EXERCISE REQUIREMENTS :: Only the pictures are to be left out; return the rest of the data exactly as it stands.

RECORDED INFORMATION ::
__________________________________________________
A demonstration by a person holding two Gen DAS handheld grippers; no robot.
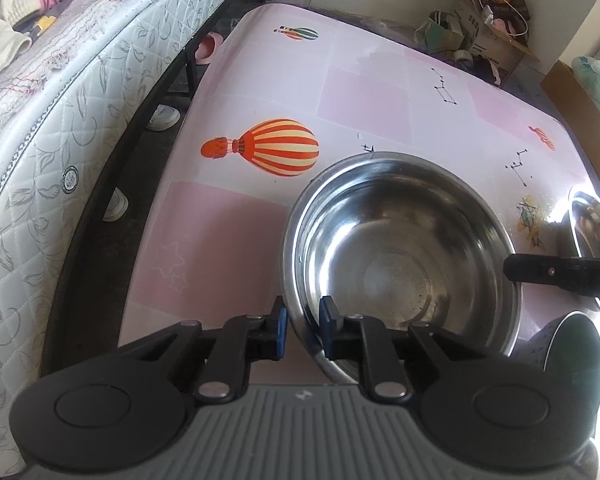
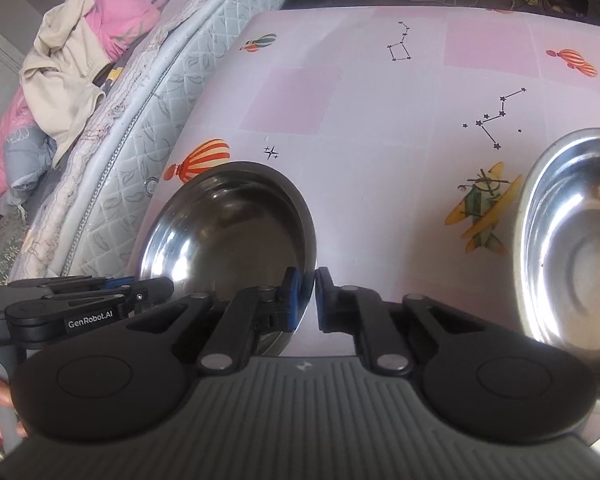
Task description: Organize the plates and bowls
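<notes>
Both grippers pinch one steel bowl (image 1: 400, 256) on the table (image 1: 236, 240): the left gripper (image 1: 303, 328) at its near rim, the right gripper (image 2: 305, 300) at its right rim. A second bowl (image 2: 576, 240) runs off-frame beside it.

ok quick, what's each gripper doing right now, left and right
Left gripper: shut on the near rim of the big steel bowl.
Right gripper: shut on the right rim of the same bowl.
</notes>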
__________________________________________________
SOLUTION FOR THIS EXERCISE ::
A demonstration by a person holding two Gen DAS handheld grippers; no robot.
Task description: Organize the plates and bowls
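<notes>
Both grippers pinch one steel bowl (image 1: 400, 256) on the table (image 1: 236, 240): the left gripper (image 1: 303, 328) at its near rim, the right gripper (image 2: 305, 300) at its right rim. A second bowl (image 2: 576, 240) runs off-frame beside it.

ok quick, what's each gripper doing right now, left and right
Left gripper: shut on the near rim of the big steel bowl.
Right gripper: shut on the right rim of the same bowl.
</notes>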

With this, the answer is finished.